Fathers, do not provoke your children to wrath, but bring them up in the training and admonition of the Lord (Ephesians 6:4).
When you become a father, you set aside your own life. No longer are your interests what matters, but the welfare of your children. No longer is your wife the primary focus of your attention. The age of dating and alone-time is over because it’s time to raise your children in a godly fashion. You are responsible for your children; not the school system, the church, or the babysitter.
One of the ways a fathers provokes a child to wrath is by favoring one child over another. Favoritism shows itself in a variety of subtle and not so subtle ways. One child regularly gets a treat from the store while the other does not. A son has daily chores while his sister does not. One boy is disciplined much more harshly than the other. A mother said to me in the hearing of her son, “Brenda is my husband’s favorite.” I didn’t need to be told that because I could see it. Favoritism fuels resentment against both the parent and the favored child.

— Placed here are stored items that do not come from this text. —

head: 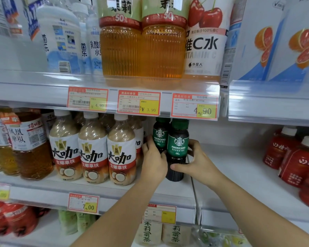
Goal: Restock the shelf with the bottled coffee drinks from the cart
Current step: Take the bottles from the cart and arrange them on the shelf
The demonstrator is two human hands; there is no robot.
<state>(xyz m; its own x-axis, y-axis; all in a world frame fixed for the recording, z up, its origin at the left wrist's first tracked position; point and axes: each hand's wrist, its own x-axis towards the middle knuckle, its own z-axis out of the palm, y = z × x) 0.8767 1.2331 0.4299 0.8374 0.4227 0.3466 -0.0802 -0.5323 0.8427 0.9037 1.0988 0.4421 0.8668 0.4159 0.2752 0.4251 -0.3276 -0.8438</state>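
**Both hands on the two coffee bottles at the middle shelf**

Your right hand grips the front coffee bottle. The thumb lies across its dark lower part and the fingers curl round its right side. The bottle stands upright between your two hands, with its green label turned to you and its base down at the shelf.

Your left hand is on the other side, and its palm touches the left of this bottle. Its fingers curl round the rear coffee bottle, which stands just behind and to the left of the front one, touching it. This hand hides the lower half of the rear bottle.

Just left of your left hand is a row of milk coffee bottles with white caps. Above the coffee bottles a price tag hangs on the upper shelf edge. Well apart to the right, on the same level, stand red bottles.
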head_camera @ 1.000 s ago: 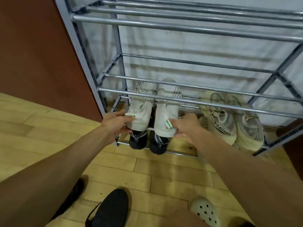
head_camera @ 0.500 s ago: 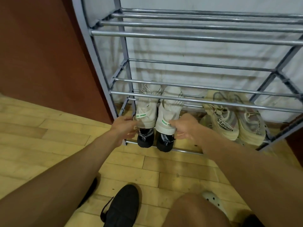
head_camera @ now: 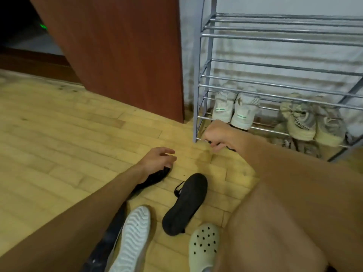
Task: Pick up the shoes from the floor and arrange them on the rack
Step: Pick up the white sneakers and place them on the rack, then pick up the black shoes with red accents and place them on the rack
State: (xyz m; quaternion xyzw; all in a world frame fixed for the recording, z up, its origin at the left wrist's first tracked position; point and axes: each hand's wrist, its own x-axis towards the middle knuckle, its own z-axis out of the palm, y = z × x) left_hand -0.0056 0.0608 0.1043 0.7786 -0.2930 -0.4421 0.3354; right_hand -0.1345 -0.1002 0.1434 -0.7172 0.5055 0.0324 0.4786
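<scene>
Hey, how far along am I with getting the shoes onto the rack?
Done: a white pair and a beige pair sit low on the rack. In hand: the left hand reaches over a black shoe on the floor, not yet lifted; the right hand is by the rack's bottom rail, grip unclear. Left: the other black shoe, sole up, and a white-soled shoe.

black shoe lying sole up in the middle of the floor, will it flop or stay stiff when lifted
The black shoe looks thin and flat-soled, so it is probably light and may bend if lifted by one end. Its loose lace will likely dangle. Lying flat, it should slide, not roll.
</scene>
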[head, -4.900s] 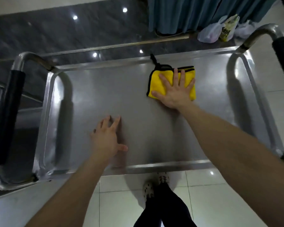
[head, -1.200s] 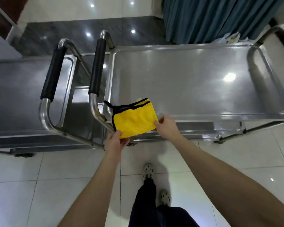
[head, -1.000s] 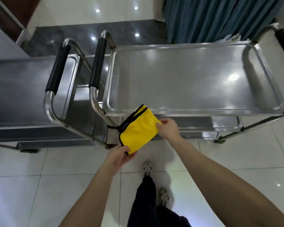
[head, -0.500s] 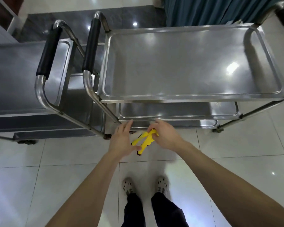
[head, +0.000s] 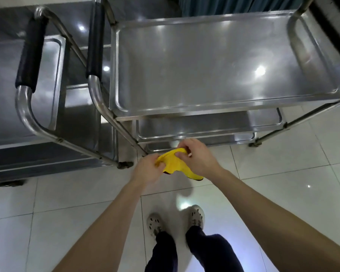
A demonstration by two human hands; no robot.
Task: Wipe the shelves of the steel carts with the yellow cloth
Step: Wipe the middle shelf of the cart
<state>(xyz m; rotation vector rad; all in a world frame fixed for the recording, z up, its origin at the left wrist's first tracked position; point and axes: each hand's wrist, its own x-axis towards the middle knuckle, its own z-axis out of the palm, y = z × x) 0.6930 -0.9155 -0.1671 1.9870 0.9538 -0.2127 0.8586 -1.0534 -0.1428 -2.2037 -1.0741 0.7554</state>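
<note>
The yellow cloth (head: pixel 174 163) with a black edge is bunched between both hands, in the air just in front of the nearer steel cart. My left hand (head: pixel 146 170) pinches its left end, and my right hand (head: pixel 198 156) grips its upper right part; a corner hangs below. The cart's bare top shelf (head: pixel 204 61) lies ahead, with the middle shelf (head: pixel 204 126) and the edge of a lower shelf (head: pixel 241 137) showing under it. A second steel cart (head: pixel 24 79) stands to the left.
Black-padded handles (head: pixel 94 42) of both carts stand side by side at the left. A cart wheel (head: pixel 124 164) sits near my left hand. My feet (head: pixel 175 220) are on a white tiled floor; a teal curtain (head: pixel 234 4) hangs behind.
The cloth left the top shelf and came down in front of the cart. It went from a flat square held by both hands to a crumpled bunch. The view has tilted down.
</note>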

This sin of favoritism is found in the story of Jacob and his eleven sons. The Bible says that Jacob loved Joseph more than all his children … but when his brothers saw that their father loved him more than all his brothers, they hated him and could not speak peaceably to him (Genesis 37:3, 4).
Jacob showed his partiality to Joseph in a very visible act of making him a tunic of many colors (Genesis 37:3). In the dusty ancient world, clothing was made from off-white or beige colored cloth. Joseph’s colored clothes made his father’s love for Joseph stand out all the more. Their jealousy and hatred led them to attempt murdering Joseph and then selling him into slavery to nomads. By his actions as a father, Jacob watered and fed the sin of envy already planted deep in the hearts of his older sons.
Treating a child with partiality will provoke the less favored child to wrath. When this happens, the parent has sinned and may provoke his child also to sin.
Father, love your children equally. You may express your love for Billy differently than your love for Sally, but be careful that both are loved and shown the same love. After all, isn’t that how our Father in Heaven loves us?